There are possible other ways to succeed while I have been trying to discuss the feasibility of Hayek’s theory implemented by peershare since 2014, but it seems not many forum members interested in it.

With regard to B&C, efficiency vs decentralized, we can’t have it both ways, in order to achieve high performance, we need semi-decentralized which is still much better than traditional centralized exchanges.

BTW, there are perhaps many pools of signers in future, I mean 20 pools with each having 12 reputed signers. I personally won’t vote for those candidates without sufficient BKS.

From May 2015 to May 2016, The NSR cap is several times of NBT, we disagreed with bitshare’s pledge style when Nu launched in 2014, we thought our model is more flexible than bitshare, however, the free market has answered us that we have to rely on NSR cap to protect NBT pegging.

We thought we are smarter than the free market that we can use the proceed of NBT sales freely for software dev, dividend, even share buyback, however, the free market is smarter than us and eventually left us struggling in a pile of debts.

We need a decent theory to become successful.


No problem, I think you should know that I can do that. I assume the usual ideas guy i mean “architect” compensation of an arbitrary amount of NBT of my choice without even telling you how much it is? That’s how system designers are paid here, right?

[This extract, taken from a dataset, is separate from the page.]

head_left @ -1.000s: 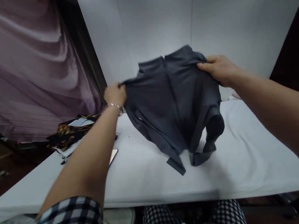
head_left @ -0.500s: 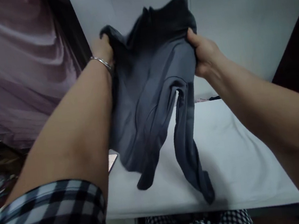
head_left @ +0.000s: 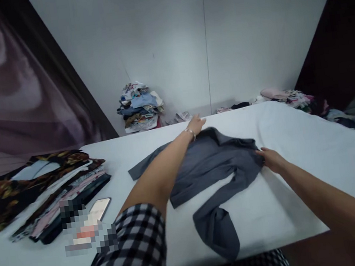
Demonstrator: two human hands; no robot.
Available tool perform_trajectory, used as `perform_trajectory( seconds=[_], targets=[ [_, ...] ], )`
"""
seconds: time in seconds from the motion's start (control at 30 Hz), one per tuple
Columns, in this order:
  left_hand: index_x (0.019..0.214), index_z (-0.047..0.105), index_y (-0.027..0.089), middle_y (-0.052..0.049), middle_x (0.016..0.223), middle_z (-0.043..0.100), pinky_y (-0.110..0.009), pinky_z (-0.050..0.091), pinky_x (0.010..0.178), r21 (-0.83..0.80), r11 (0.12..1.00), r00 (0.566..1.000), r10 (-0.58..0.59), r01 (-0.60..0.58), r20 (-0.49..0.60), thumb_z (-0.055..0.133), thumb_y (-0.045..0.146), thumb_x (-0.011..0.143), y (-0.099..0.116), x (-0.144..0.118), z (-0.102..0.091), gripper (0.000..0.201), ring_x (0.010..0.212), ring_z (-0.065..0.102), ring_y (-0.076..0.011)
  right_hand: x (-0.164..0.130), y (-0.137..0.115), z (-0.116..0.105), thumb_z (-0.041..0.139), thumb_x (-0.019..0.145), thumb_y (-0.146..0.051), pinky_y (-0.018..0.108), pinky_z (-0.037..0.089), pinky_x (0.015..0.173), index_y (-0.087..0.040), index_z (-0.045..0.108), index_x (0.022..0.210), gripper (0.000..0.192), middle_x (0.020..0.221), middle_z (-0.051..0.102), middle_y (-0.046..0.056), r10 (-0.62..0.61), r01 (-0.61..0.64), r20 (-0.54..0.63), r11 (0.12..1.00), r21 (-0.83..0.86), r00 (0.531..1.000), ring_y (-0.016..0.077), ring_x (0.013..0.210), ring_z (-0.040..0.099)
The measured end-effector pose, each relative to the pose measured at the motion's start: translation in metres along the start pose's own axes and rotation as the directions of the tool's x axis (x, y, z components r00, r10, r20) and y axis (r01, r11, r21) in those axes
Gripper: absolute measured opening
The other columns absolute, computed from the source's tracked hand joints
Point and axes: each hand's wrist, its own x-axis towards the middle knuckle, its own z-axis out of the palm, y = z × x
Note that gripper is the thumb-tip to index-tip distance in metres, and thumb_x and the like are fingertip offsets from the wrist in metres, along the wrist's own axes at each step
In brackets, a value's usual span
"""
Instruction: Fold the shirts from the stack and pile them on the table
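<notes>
A dark grey long-sleeved top (head_left: 200, 160) lies spread on the white-covered table, its collar end toward the right. One sleeve bends toward me near the front edge; the other stretches out to the left, partly behind my forearm. My left hand (head_left: 196, 123), with a silver bangle at the wrist, is just beyond the top's far edge, fingers stretched out. Whether it touches the cloth is unclear. At the right end of the garment, my right hand (head_left: 271, 160) pinches the edge near the shoulder, its fingertips partly hidden by fabric.
A row of folded clothes (head_left: 60, 187) lies on the left of the table (head_left: 282, 136), with a phone (head_left: 101, 209) beside it. Behind the far edge stands a clothes stack (head_left: 141, 105) against the wall. More clothes (head_left: 297, 97) lie along the right edge.
The grey top, held up in both hands before, now lies on the table. My left hand has let go of it and moved to its far side. The view has widened.
</notes>
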Motion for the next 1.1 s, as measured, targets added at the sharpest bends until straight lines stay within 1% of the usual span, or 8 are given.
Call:
perform_trajectory(
  seconds=[0.27,0.4,0.53,0.7,0.8,0.9,1.0,1.1],
  targets=[
    [0.114,0.064,0.02,-0.009,0.118,0.063,-0.041,0.04,0.102,0.363,0.928,0.99,0.041,-0.087,0.133,0.054,0.042,0.084,-0.081,-0.202,-0.036,0.039,0.113,0.055,-0.0245,-0.071,0.072,-0.046,0.064,0.072,-0.041,0.045,0.057,0.073,-0.024,0.062,0.118,0.05,0.111,0.065,0.013,-0.276,0.309,0.143,0.884,-0.352,0.951,0.0301,0.087,0.066],
    [0.106,0.067,0.026,-0.006,0.107,0.064,-0.04,0.047,0.089,0.494,0.864,0.991,0.041,-0.1,0.129,0.056,0.038,0.084,-0.088,-0.282,-0.037,0.027,0.1,0.058,-0.0236,-0.143,0.093,-0.008,0.051,0.084,-0.042,0.048,0.052,0.089,-0.034,0.061,0.124,0.042,0.125,0.06,0.007,-0.336,0.656,0.64,0.664,-0.36,0.691,0.03,0.105,0.062],
    [0.11,0.066,0.025,-0.008,0.111,0.063,-0.04,0.046,0.087,0.582,0.81,0.992,-0.004,-0.073,0.129,0.058,0.027,0.082,-0.093,-0.299,-0.022,0.029,0.101,0.056,-0.0247,-0.195,0.104,0.048,0.063,0.079,-0.038,0.049,0.038,0.106,-0.035,0.044,0.14,0.064,0.148,0.038,0.007,-0.243,0.859,0.888,0.442,-0.258,0.391,0.0316,0.131,0.041],
    [0.101,0.067,0.018,-0.009,0.096,0.064,-0.039,0.044,0.082,0.735,0.673,0.987,-0.042,-0.087,0.155,0.047,0.017,0.087,-0.088,-0.28,-0.014,0.024,0.092,0.056,-0.0232,-0.198,0.099,0.086,0.052,0.082,-0.02,0.039,0.05,0.082,-0.021,0.07,0.108,0.031,0.102,0.064,0.012,-0.301,0.88,0.882,0.422,-0.217,0.362,0.0252,0.095,0.06],
    [0.093,0.068,0.017,-0.008,0.089,0.064,-0.039,0.041,0.081,0.764,0.622,0.983,0.05,-0.171,0.179,0.046,0.015,0.088,-0.069,-0.281,-0.017,0.023,0.089,0.055,-0.0224,-0.191,0.071,0.059,0.058,0.082,-0.027,0.033,0.05,0.079,-0.02,0.071,0.091,0.017,0.088,0.066,0.006,-0.439,0.737,0.771,0.673,-0.057,0.461,0.0194,0.084,0.061],
    [0.098,0.066,0.019,-0.006,0.088,0.063,-0.037,0.039,0.083,0.735,0.633,0.969,0.186,-0.244,0.162,0.046,0.014,0.089,-0.05,-0.297,-0.02,0.023,0.089,0.054,-0.0201,-0.191,0.04,0.0,0.071,0.072,-0.033,0.035,0.052,0.076,-0.021,0.07,0.089,0.021,0.087,0.069,0.003,-0.428,0.449,0.542,0.888,0.102,0.723,0.0198,0.079,0.064],
    [0.096,0.066,0.019,-0.005,0.087,0.062,-0.037,0.039,0.083,0.726,0.627,0.959,0.187,-0.283,0.212,0.043,0.012,0.089,-0.045,-0.318,-0.018,0.025,0.086,0.054,-0.0194,-0.189,0.029,-0.06,0.073,0.064,-0.039,0.041,0.055,0.071,-0.025,0.068,0.088,0.028,0.081,0.07,0.002,-0.356,0.25,0.267,0.899,0.359,0.896,0.0219,0.07,0.065],
    [0.091,0.067,0.018,-0.006,0.086,0.062,-0.037,0.04,0.08,0.728,0.634,0.955,0.064,-0.263,0.289,0.041,0.01,0.089,-0.054,-0.33,-0.01,0.027,0.084,0.055,-0.0202,-0.183,0.038,-0.103,0.07,0.061,-0.037,0.043,0.056,0.067,-0.026,0.064,0.078,0.021,0.074,0.069,0.001,-0.254,0.225,0.002,0.86,0.459,0.967,0.0221,0.067,0.065]
  ],
)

240 people on the payroll + shareholders + host of the interface website. I also would like to understand how you pick signers that are (a) trusted but at the same time (b) anonymous. I know you think that you can build a better nubit with BKC but again your model assumes some serious demand of BKC to keep the peg (in fact the BKC demand has to at least nullify the vilotale BTC demand, and I don’t see why these quantities should be aligned in any way).

@Cybnate, if someone buys nubits then you provide(d) a service to this person that says that the value will remain stable w.r.t. the USD. Using raw tx fees as income model doesn’t reflect any additional risk that Nu is taking. Also the spread shouldn’t be touched since it is part of the fundamental promise (however, its not like the 5% spread would really hurt as described). You absolutely should charge for the time someone uses your service.

You won’t attract anyone to park in this situation, you have to force them. Parking sets your coin age to zero, and therefore would be the only way to avoid getting taxed if tx fees are coinage dependent. Just praising parking because it is a good opportunity to make money isn’t enough at this point, you have to force parking in order to avoid losing money.

You need a radical strategical change and you need it now. Just getting more funds will not work. I also wouldn’t count on BKS, it were the IPO funds which covered your expenses over the last year, or where do you all think the money came from when we had less than 10k buy side before the IPO? The B&C funds are also at stake here, which is why JL avoids the topic.


@creon I’m not sure you understand how B&C Exchange works, there is no BKC peg. BKC are nothing more than the transaction costs users need to place orders on the exchange. We’re only selling them there is no reason to buy them back or keep a peg.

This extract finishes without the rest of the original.